Second, perhaps, is simply the pressure of being in the spotlight.  I don’t like everyone’s attention on me alone.  If everyone is looking at me expectantly, waiting for me to come up with the next scene involving my character, I’ll get nervous, awkward, and uncomfortable.  When other people are in the spotlight, I have the leisure to relax and think of cool ideas.

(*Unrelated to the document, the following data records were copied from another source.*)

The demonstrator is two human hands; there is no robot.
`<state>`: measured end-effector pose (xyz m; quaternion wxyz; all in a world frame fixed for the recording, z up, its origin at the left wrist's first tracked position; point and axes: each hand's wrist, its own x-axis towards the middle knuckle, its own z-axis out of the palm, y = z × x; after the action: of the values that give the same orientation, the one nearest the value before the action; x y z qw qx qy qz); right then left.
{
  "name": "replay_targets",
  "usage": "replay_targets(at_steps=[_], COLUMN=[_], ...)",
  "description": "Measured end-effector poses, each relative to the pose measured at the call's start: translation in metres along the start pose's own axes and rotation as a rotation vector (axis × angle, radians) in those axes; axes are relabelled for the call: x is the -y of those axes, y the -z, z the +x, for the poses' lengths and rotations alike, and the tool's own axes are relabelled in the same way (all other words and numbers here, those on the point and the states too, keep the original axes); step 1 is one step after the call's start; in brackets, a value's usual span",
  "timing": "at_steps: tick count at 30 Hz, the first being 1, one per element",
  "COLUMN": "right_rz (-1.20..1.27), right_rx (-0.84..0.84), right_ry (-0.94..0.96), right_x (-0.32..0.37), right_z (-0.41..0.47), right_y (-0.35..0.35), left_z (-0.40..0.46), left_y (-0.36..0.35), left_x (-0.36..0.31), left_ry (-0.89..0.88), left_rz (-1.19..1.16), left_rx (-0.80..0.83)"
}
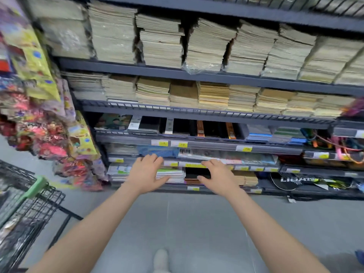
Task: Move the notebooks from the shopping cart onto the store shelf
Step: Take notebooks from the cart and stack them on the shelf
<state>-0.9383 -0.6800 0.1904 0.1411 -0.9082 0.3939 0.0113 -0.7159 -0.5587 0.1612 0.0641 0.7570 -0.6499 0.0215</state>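
Shoe toe (pixel 161 260), pale, at the bottom centre of the frame on grey floor (pixel 197 223). Two bare forearms reach up from the lower corners toward the middle. Left hand (pixel 146 175): fingers spread and straight, holding nothing, in front of a low shelf level. Right hand (pixel 217 177): likewise spread and empty, just right of the left. Between the two hands, a stack of notebooks (pixel 194 177) with a dark cover on top, lying on the bottom level of the store shelf (pixel 197 75); whether either hand touches it cannot be told. Upper levels: dense stacks of cream and tan exercise books (pixel 212 44). Yellow price tags (pixel 243 148) along the rail edges. Shopping cart (pixel 25 209), black wire with a green handle, lower left. Colourful printed packets (pixel 39 115) hang at the left edge.
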Motion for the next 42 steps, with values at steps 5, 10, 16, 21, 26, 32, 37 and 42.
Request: replay_targets(at_steps=[5, 10, 16, 21, 26, 32, 37, 42], right_rz=[0.063, 0.055, 0.048, 0.082, 0.145, 0.185, 0.208, 0.235], right_rx=[0.004, 0.009, -0.006, -0.032, -0.035, -0.023, 0.064, 0.107], right_ry=[-0.026, -0.014, 0.012, 0.025, -0.008, 0.036, 0.077, 0.084], right_x=[0.021, 0.056, 0.116, 0.188, 0.286, 0.395, 0.459, 0.499], right_z=[-0.043, -0.065, -0.080, -0.082, -0.080, -0.063, -0.038, -0.011], right_y=[-0.010, -0.005, -0.007, -0.026, -0.059, -0.099, -0.130, -0.154], left_z=[-0.067, -0.106, -0.149, -0.200, -0.267, -0.346, -0.388, -0.406], left_y=[0.008, 0.029, 0.050, 0.061, 0.071, 0.077, 0.058, 0.044], left_x=[-0.002, 0.010, 0.046, 0.111, 0.206, 0.300, 0.365, 0.402], left_ry=[0.070, 0.130, 0.128, 0.145, 0.164, 0.248, 0.365, 0.447], left_rz=[-0.048, -0.059, -0.057, -0.066, -0.059, -0.054, -0.094, -0.182], left_rx=[0.008, 0.003, 0.002, -0.034, -0.016, 0.081, 0.123, 0.165])
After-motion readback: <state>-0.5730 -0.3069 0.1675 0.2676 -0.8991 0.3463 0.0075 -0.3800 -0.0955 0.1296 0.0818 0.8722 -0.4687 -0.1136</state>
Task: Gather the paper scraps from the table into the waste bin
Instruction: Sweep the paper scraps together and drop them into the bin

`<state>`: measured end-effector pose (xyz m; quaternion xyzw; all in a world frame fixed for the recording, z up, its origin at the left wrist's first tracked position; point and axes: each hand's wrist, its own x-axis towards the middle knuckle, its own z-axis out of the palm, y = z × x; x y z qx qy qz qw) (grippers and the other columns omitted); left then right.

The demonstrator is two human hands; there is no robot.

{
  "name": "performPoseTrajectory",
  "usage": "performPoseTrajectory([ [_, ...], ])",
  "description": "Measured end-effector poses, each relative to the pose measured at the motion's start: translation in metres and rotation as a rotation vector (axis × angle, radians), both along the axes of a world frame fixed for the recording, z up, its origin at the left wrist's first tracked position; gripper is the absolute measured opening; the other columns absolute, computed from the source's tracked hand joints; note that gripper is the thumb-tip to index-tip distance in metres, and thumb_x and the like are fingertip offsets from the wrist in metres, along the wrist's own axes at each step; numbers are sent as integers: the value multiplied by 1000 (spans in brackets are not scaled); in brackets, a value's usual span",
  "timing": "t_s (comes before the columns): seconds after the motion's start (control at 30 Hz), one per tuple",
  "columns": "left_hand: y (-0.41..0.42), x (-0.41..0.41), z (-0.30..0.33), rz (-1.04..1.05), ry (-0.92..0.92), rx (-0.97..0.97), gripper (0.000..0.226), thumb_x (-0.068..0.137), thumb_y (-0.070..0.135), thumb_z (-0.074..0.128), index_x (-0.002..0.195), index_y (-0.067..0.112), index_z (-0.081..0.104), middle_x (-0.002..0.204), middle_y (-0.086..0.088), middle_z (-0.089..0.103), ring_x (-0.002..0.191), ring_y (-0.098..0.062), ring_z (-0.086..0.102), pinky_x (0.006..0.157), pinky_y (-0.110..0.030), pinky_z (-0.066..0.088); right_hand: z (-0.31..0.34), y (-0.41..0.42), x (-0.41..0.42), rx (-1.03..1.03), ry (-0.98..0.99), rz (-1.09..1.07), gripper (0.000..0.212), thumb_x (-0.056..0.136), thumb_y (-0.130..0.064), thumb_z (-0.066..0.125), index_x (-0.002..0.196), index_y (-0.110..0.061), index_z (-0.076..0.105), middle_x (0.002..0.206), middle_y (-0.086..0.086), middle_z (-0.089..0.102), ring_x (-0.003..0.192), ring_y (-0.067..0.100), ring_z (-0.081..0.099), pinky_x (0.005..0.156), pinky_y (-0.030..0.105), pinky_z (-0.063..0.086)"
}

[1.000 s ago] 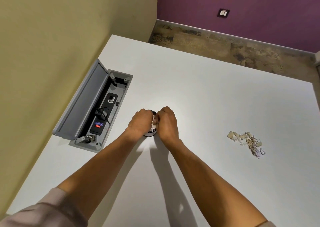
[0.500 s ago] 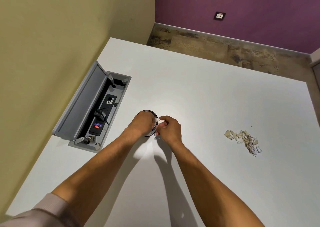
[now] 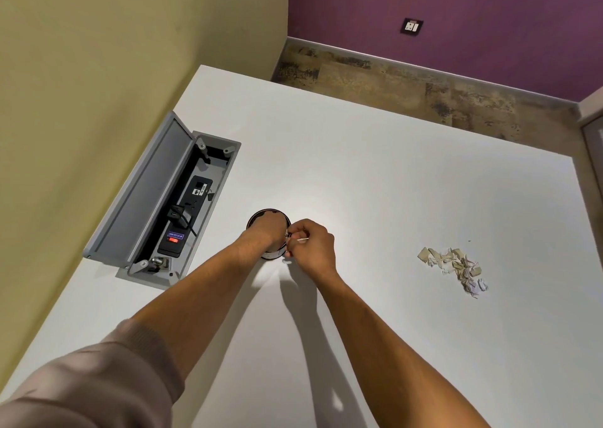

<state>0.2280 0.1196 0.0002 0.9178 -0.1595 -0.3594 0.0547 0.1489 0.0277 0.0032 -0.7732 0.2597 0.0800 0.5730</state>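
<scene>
right hand (image 3: 313, 246) has slid right off the waste bin (image 3: 269, 235), pinching a scrap; left hand (image 3: 266, 233) covers its rim, grip unclear; scraps (image 3: 455, 269) well right.

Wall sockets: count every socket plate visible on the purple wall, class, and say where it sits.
1. The single socket plate sits low on the purple wall, just above the skirting, beyond the table's far edge. Others may lie outside the view.

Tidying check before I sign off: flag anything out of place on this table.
A loose heap of torn beige paper scraps lies on the white table, well apart from the small round dark-rimmed bin.
</scene>
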Motion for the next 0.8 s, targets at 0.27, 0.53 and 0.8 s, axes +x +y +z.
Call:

Finally, another reason, aside from apparent lack of self-confidence, is lack of interest.  I’m far less intrigued in seeing how my character will react to situations that I think up for them.  I am much *more* interested in making decisions about situations that the other players throw at my character.  And additionally, though I may be interested in how other players’ characters react to situations that the players themselves make up, seeing the characters react to situations that their players had not anticipated makes the choices they make even more fascinating.

My Proposed Solution

Our heavily-modified World of Darkness game works without a GM as well, so when thinking about how to handle it I was determined to avoid having the above issues.  (It *is* a play-by-email game, so that might have alleviated some of the pressure, but I wanted to use the opportunity to test out something new).  My solution was two-fold, drawing mostly on two different games, Prime Time Adventures by Matt Wilson and Polaris by Ben Lehman.  In Polaris, each player is assigned another person’s Player Character for which they play the Antagonist, that is, any NPCs or events that act against the desires of the other player’s character.   In Polaris, other characters are given the roles of NPCs with beneficial intentions toward the PCs, and still others, if necessary, are given the neutral roles.  For our WoD game we simplified this, assigning one player to each PC as the Antagonist, essentially giving them the GM’s role whenever it’s that character’s turn for a scene.  This dovetails nicely with the Best Interests from In A Wicked Age, which we’re also incorporating.  Additionally, so as to give the PC’s player some say in the matter, before the Antagonist sets the scene the character’s owner has the option of requesting a scene, as in Prime Time Adventures (with the difference that PTA has a single GM, the Producer).  Our WoD: Motor City game is really just getting under way, but I’m  interested to see how it works out, and I would be very much interested in trying something like it in games in real life sometime.

Conclusion

Obviously this is only one potential solution to the problems I mentioned above.  Additionally, your mileage may certainly vary.  My “problems” may not be problematic at all for you; different groups and players will of course have different tastes, goals and agendas.  However, if like me you find that you struggle when alone in the spotlight, this may provide an alternative that won’t leave you flailing under pressure.

So how about you, o readers?  What do you think of games where you’re put on the spotlight in this way?  Do you freeze when all attention is on you alone, or do you thrive?  How important is the back-and-forth element of collaboration in your games?